Exploring a new paper that aims to explain DNN behaviors
Recently, a great researcher from AAC Technologies, Caglar Aytekin, published a paper titled “Neural Networks are Decision Trees.” I read it carefully and tried to understand exactly what the big discovery from this paper is. As many data scientists will probably agree, many transformations take one algorithm into another. However, (deep) neural networks (DNNs) are hard to interpret. So, did Aytekin discover something new that leads us one step closer to the explainable AI era?
In this post, let’s explore the paper and try to understand if this is actually a new discovery. Alternatively, we’ll examine if it is just an important spotlight that any data scientist needs to know and remember while handling the DNN interpretability challenge.
Aytekin demonstrated that any classical feedforward DNN with piece-wise linear activation functions ( like ReLU) can be represented by a decision tree model. Let’s review the main difference between the two:
DNN fits parameters to transform the input and indirectly direct the activations of their neurons.
Decision trees explicitly fit parameters to direct the data flow.
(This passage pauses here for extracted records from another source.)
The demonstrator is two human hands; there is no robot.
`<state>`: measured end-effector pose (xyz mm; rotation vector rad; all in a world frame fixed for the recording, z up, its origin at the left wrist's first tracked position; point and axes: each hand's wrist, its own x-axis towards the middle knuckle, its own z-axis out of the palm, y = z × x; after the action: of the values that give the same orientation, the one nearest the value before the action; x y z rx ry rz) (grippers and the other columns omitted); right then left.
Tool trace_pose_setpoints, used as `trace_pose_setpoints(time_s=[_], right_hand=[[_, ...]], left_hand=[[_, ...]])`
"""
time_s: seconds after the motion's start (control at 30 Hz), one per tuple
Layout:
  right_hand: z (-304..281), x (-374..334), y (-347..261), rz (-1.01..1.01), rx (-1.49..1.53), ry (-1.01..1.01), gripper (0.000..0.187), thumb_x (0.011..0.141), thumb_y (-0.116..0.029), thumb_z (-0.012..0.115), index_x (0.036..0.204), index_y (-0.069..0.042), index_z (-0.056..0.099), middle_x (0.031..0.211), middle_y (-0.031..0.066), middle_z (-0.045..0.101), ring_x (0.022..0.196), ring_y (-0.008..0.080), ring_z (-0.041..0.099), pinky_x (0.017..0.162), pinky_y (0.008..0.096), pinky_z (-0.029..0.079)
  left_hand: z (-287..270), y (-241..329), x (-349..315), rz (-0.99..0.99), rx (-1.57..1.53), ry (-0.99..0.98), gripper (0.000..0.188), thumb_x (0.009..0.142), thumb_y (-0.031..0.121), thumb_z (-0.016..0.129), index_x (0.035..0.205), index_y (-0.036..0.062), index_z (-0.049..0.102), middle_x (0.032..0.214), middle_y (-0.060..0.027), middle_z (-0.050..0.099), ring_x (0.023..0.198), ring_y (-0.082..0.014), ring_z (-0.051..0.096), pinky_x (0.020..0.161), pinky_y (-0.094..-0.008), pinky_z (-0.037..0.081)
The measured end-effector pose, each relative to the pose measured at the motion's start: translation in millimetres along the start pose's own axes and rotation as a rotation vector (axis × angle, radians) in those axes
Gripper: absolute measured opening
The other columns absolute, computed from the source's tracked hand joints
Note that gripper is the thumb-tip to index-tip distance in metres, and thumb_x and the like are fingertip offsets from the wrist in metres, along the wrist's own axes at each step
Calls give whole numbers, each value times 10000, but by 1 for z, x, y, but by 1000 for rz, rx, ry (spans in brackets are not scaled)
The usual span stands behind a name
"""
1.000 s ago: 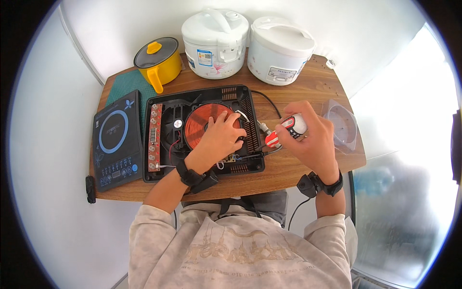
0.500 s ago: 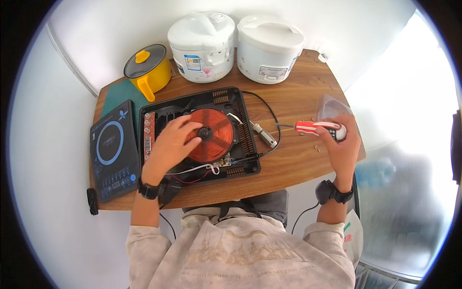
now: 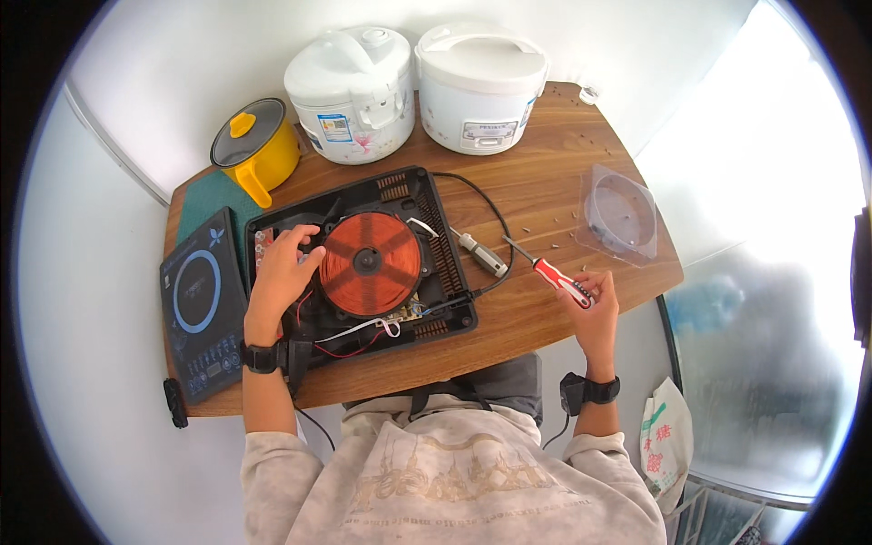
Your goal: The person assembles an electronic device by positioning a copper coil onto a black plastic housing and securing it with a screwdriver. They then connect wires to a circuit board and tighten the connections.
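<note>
My right hand grips a screwdriver by its red and white handle, its shaft pointing up and left above the wooden table. Left of it lies the opened black base of an induction cooker, with a round copper coil inside. My left hand is over the base's left part, beside the coil, fingers apart and apparently empty. It partly hides the red circuit board. A second screwdriver, grey-handled, lies by the base's right edge. White and red wires run below the coil.
The cooker's dark glass top leans at the left on a green mat. Behind stand a yellow pot and two white rice cookers. A clear plastic tray and several small screws lie at the right.
My left hand has moved left, off the coil's centre. My right hand has come nearer and left with the screwdriver, away from the clear plastic tray. The whole view has shifted slightly.
</note>
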<state>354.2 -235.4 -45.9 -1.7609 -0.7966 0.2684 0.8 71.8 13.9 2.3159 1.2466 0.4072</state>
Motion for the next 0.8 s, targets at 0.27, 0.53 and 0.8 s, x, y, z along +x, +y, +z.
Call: trace_pose_setpoints(time_s=[0.27,0.53,0.8], right_hand=[[15,-1,-1,36,-125,-95,360,841,-84,831,1072,-4,567,1047,152,706,973,228,714,862,342,558],[24,1,8,-136,-313,-79,312,820,-102,808,1062,-20,629,975,153,659,871,321,664,804,398,535],[24,11,-16,-233,-447,-161,250,882,-134,756,1064,-17,630,986,164,653,888,365,658,782,437,526]], left_hand=[[-9,-7,23,0,-45,-128,362,902,127,760,1244,43,678,998,-88,694,807,-169,637,759,-320,544],[8,-7,27,2,-118,-141,426,930,220,758,1308,68,636,1056,-128,725,806,-205,655,763,-345,550],[18,-19,31,-11,-191,-91,493,964,210,736,1403,47,584,1022,-112,755,808,-158,657,756,-317,540]])
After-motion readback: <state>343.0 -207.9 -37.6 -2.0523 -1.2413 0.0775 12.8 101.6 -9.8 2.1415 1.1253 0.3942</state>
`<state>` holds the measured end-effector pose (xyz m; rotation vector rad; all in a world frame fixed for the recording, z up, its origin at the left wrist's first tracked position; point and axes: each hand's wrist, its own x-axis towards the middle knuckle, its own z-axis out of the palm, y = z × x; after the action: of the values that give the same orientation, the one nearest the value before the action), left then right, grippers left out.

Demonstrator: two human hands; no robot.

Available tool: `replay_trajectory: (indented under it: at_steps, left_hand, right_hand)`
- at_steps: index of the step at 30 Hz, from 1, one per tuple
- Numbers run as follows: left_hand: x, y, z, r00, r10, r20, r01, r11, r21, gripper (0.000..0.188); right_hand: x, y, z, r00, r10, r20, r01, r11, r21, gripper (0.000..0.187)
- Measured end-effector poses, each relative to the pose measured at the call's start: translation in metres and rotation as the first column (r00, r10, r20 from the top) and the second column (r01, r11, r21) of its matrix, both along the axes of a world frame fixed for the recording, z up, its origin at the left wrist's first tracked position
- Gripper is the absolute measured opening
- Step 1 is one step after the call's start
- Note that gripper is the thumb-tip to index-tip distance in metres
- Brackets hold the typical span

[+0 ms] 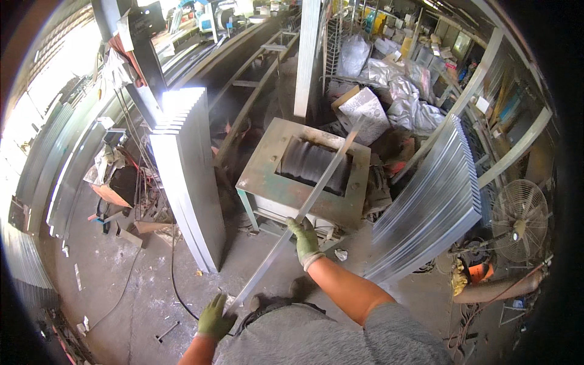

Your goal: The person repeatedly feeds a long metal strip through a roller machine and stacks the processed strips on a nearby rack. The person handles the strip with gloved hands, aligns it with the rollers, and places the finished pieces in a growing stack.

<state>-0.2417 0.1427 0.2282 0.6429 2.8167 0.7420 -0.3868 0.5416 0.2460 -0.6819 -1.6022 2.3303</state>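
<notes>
The two gloved hands are working apart from each other along one long, straight metal bar point(331, 167). The left hand point(213, 317) is gripping the bar at its near end, low in front of the person's body, while the right hand point(304, 238) is clasping it farther along, fingers wrapping over it. The bar is slanting away to the right, its far part passing above the square-topped metal machine point(267, 155) and crossing the opening where a dark ribbed drum point(298, 159) is showing; whether bar and drum are touching, I cannot tell. Left of the machine, a stack of bright metal profiles point(188, 176) is standing upright on the concrete floor point(146, 292). To the right, a row of long metal bars point(426, 207) is leaning at a slant, with a round caged fan point(520, 213) standing just beyond.
</notes>
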Motion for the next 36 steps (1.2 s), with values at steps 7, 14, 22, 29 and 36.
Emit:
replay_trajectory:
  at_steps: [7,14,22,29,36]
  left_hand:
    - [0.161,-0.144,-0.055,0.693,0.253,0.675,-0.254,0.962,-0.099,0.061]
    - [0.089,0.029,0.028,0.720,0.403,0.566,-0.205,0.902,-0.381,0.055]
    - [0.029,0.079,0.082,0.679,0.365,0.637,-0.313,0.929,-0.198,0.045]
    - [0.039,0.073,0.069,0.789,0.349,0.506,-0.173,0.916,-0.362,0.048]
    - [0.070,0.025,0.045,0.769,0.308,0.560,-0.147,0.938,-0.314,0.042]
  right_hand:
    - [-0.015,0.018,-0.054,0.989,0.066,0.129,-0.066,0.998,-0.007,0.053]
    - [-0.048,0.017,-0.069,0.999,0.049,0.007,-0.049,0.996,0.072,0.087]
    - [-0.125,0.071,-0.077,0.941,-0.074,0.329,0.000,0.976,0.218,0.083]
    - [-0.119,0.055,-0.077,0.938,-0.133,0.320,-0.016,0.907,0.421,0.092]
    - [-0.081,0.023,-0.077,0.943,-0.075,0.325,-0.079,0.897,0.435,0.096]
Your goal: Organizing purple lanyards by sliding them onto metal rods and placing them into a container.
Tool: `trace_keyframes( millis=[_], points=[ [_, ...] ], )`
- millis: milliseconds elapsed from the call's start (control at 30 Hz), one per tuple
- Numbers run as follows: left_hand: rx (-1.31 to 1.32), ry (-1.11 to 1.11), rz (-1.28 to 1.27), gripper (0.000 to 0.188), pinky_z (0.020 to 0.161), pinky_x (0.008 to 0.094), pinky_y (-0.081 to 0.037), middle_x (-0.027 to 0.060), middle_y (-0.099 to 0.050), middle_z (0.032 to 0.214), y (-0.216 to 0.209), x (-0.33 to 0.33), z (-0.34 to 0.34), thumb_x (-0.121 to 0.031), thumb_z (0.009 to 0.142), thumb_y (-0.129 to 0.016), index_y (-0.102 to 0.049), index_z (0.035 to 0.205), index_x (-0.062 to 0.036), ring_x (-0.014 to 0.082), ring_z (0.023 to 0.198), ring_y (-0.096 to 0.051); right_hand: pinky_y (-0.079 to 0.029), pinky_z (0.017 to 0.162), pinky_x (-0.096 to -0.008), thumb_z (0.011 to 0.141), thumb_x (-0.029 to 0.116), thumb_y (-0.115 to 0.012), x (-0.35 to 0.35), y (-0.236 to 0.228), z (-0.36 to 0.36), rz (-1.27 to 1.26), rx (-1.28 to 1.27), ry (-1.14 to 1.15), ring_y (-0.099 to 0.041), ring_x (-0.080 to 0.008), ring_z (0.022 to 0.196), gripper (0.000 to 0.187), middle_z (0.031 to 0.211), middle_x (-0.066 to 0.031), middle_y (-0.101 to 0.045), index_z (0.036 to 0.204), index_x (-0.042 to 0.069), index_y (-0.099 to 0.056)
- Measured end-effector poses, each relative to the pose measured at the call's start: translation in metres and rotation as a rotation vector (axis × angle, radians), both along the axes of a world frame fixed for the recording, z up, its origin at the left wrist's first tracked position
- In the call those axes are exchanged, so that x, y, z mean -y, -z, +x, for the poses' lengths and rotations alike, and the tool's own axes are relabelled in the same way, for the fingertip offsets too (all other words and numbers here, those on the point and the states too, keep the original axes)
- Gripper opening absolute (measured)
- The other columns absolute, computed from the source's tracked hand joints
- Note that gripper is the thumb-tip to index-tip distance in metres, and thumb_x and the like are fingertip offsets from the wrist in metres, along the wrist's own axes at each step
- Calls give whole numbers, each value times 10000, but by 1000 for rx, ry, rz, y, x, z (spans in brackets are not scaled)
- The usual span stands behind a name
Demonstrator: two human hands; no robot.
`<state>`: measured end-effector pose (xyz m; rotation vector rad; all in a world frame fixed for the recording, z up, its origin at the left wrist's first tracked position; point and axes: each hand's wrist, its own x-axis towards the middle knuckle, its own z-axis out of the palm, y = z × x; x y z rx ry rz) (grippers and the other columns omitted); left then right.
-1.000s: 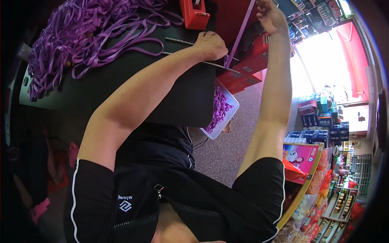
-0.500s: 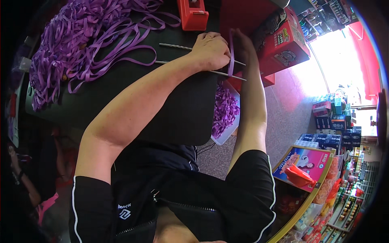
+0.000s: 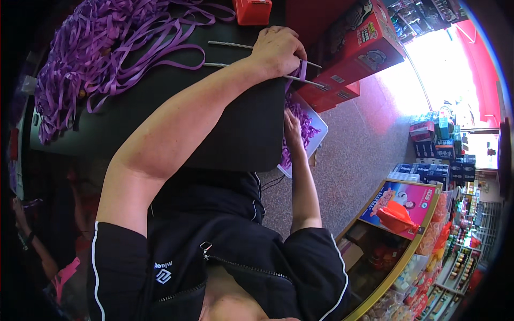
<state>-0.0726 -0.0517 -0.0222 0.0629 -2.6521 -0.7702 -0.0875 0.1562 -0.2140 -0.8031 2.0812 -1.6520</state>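
My left hand [image 3: 276,51] lies across two thin metal rods [image 3: 230,45] at the table's right edge. Its fingers are bent and closed on a purple ribbon [image 3: 303,71], which loops round the rods near their ends. Lower down, my right hand [image 3: 290,128] reaches into a white plastic tub [image 3: 318,136] of folded purple ribbons [image 3: 308,128]. Its fingertips are hidden there, so any grip cannot be made out. A big tangled heap of purple ribbons [image 3: 96,59] covers the far left of the dark table [image 3: 225,134].
A red tape dispenser [image 3: 252,12] stands at the table's far edge. Red cartons [image 3: 364,45] are beyond the tub. To the right are a glass display case [image 3: 375,251] and stacked boxes [image 3: 433,171]. Another person's arm [image 3: 40,251] shows at lower left.
My right hand has left the rods and ribbon loop and dropped toward me into the tub. My left hand stays at the rods; the loop now sits closer to it.
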Motion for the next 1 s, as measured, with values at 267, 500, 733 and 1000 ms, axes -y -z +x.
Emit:
trace_keyframes(
  millis=[267,500,733,1000],
  points=[
    [79,15,-47,266,1049,410,-267,85,-534,1267,-3,1,0,-195,690,-585,-739,905,-229,272,1255,-395,-377,826,-254,958,234,-491,-45,-90,103,24,-48,181,-511,-128,898,302,919,-28,-555,1016,-24,-638],
    [108,-7,-33,247,1042,407,-284,66,-552,1251,-1,4,-6,-203,679,-600,-743,876,-244,275,1238,-414,-397,780,-265,879,178,-587,-39,-146,127,45,-305,198,-513,-151,839,223,871,-54,-533,985,-4,-658],
    [110,19,-46,239,1043,416,-282,71,-548,1258,-1,6,-5,-216,686,-610,-743,882,-250,277,1238,-415,-378,830,-341,792,191,-658,-29,-177,129,143,-567,231,-503,-222,888,198,874,-75,-529,905,29,-671],
    [102,26,-48,254,1041,433,-282,75,-551,1250,0,5,-3,-228,689,-605,-740,903,-246,283,1238,-414,-388,780,-253,790,73,-652,-22,-195,119,-170,-388,195,-503,-136,842,98,859,-45,-525,844,-9,-642]
  ],
)
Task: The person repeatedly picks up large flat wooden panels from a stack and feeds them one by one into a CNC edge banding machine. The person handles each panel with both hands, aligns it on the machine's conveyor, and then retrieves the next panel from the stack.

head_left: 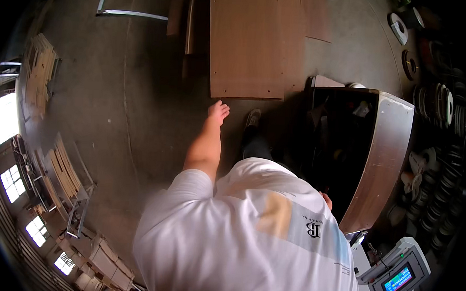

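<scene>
A white short-sleeved T-shirt (212, 239) with a yellow-and-blue print (296, 225) tops dark trousers (256, 146).

I get a dim feed, with white light glaring through the windows (13, 183) at the left, the largest burnt out completely. The floor (86, 138) reads as murky grey-brown, darkening to shadow beside the brown boards (254, 41). The white shirt (228, 240) is the brightest broad surface I see — soft shading marks its folds. Shadow swallows most of the inside of the cabinet (383, 153), while its outer side catches a pale sheen. A small screen (397, 281) glows blue at lower right. My fisheye bends straight edges toward a black rim, where the reels (432, 106) sink into gloom.
</scene>
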`<state>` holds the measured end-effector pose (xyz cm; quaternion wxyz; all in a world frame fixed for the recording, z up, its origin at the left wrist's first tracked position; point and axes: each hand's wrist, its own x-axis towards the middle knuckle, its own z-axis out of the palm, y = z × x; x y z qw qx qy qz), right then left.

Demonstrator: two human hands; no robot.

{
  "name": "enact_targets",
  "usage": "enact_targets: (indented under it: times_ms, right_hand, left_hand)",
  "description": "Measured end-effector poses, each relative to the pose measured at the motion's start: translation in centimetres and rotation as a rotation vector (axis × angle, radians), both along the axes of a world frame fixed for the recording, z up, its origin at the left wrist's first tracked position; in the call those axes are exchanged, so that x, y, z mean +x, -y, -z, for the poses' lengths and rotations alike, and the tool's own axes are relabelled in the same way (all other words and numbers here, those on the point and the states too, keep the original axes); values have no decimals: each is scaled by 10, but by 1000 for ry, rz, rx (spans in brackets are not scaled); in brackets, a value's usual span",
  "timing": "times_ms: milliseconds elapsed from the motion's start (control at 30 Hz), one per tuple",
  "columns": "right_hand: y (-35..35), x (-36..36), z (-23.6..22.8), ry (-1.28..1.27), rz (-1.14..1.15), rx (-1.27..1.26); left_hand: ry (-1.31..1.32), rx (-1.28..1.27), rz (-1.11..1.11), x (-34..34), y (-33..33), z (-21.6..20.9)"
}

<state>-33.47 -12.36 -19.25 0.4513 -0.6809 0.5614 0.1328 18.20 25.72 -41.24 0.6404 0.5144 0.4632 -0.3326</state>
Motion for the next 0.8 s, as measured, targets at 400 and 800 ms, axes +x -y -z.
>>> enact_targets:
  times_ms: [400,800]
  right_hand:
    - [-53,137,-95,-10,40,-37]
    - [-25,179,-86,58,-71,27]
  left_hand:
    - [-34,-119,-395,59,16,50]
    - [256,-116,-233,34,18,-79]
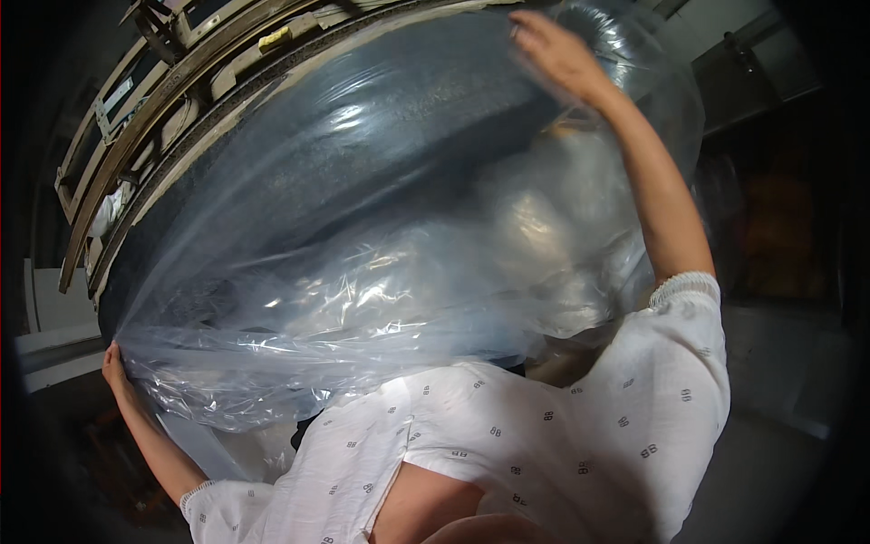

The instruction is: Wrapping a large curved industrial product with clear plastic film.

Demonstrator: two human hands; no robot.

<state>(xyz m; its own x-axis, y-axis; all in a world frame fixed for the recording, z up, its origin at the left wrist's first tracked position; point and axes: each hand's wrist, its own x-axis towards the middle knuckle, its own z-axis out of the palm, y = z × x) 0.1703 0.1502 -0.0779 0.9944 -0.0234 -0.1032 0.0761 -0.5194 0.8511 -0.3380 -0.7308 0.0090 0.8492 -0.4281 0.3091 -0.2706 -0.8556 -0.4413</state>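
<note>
A large sheet of clear plastic film (372, 281) stretches across a dark work surface (362, 118) in front of me. Its near part hangs in shiny folds against my shirt. At the far left, my left hand (113, 364) is closed on the edge of the film and pulls it into a taut crease. My right hand (557, 59) reaches to the far right of the surface, palm down with its fingers stretched out, over or on the film; whether it touches cannot be told. More crumpled film is bunched around my right forearm.
Along the far side runs a long machine frame (163, 118) of metal and wooden rails, with a small yellow piece (275, 39) on it. A grey panel (757, 77) stands at the far right. Pale boards (59, 358) lie past my left hand.
</note>
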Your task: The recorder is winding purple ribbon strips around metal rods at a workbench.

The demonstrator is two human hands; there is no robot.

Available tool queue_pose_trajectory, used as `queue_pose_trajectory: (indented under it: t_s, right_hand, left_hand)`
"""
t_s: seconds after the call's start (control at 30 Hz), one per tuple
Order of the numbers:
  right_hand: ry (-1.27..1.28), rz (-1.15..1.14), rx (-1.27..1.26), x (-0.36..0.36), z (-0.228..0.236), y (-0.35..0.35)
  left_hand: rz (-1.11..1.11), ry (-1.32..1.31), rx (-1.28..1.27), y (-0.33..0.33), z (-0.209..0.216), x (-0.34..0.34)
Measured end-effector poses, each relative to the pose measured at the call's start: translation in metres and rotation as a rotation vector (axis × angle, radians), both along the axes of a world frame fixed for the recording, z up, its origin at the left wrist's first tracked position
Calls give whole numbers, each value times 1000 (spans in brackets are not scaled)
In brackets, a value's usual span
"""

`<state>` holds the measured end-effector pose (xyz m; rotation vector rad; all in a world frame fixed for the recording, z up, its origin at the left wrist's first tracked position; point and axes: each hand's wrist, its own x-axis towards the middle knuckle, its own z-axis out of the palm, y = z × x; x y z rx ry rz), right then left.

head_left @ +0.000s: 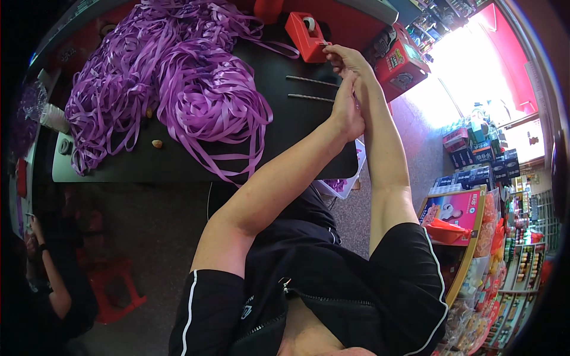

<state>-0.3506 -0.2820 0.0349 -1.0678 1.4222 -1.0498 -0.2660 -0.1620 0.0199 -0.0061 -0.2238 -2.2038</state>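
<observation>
A red tape dispenser [306, 37] with a light roll inside stands at the far side of the black table. My right hand [345, 58] reaches to its front edge, thumb and forefinger pinched together where the adhesive tape [325, 44] comes out. Just below it, my left hand [347, 110] lies edge-on against my right wrist; its fingers are mostly hidden, so what they hold does not show. Left of both hands are two thin, spiral-patterned rods, an upper rod [312, 80] and a lower rod [310, 97], lying roughly parallel.
Heaped purple ribbon [208, 98] covers the table's left half. A small brownish object [157, 143] lies near the front edge of the black table [297, 148]. Beneath its right corner is a white bin [350, 178]. A red box [401, 65] stands beyond my right arm. Another person's arm [56, 285] shows at lower left.
</observation>
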Motion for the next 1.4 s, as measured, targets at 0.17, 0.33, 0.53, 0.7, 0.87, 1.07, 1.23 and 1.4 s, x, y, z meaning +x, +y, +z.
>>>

The motivation for this paper is to tackle the black-box nature of DNN models and have another way to explain DNN behaviors. The work handles fully connected and convolutional networks and presents a directly equivalent decision tree representation. So, in essence, it examines the transformation from DNN to a decision tree model when taking a sequence of weights with non-linearity between them and transforming it into a new weights structure. One additional result that Aytekin discusses is the advantages of the corresponding DNN in terms of computational complexity (less storage memory).
Frosst and Hinton presented in their work  “Distilling a Neural Network into a soft decision tree” a great approach to explaining DNNs using decision trees. However, their work differs from Aytekin’s paper as they combined the advantages of both DNN and decision trees.
Building the spanning tree by computing the new weights: the suggested algorithm takes the signals that come to the network and searches for the signals where the ReLUs are activated and where they are not activated. Eventually, the algorithm (transformation) replaces/puts a vector of ones (or the slops values) and zeros.
The algorithm runs over all the layers. For each layer, it sees what the inputs from the previous layer are and calculates the dependency for each input. Actually, in each layer, a new efficient filter is selected so it will be applied to the network input (based on the previous decision). By doing so, a fully connected DNN can be represented as a single decision tree where the effective matrix, found by the transformations, acts as categorization rules.
You can also implement it for a convolutional layer. The main difference is that many decisions are made on partial input regions rather than the entire input to the layer.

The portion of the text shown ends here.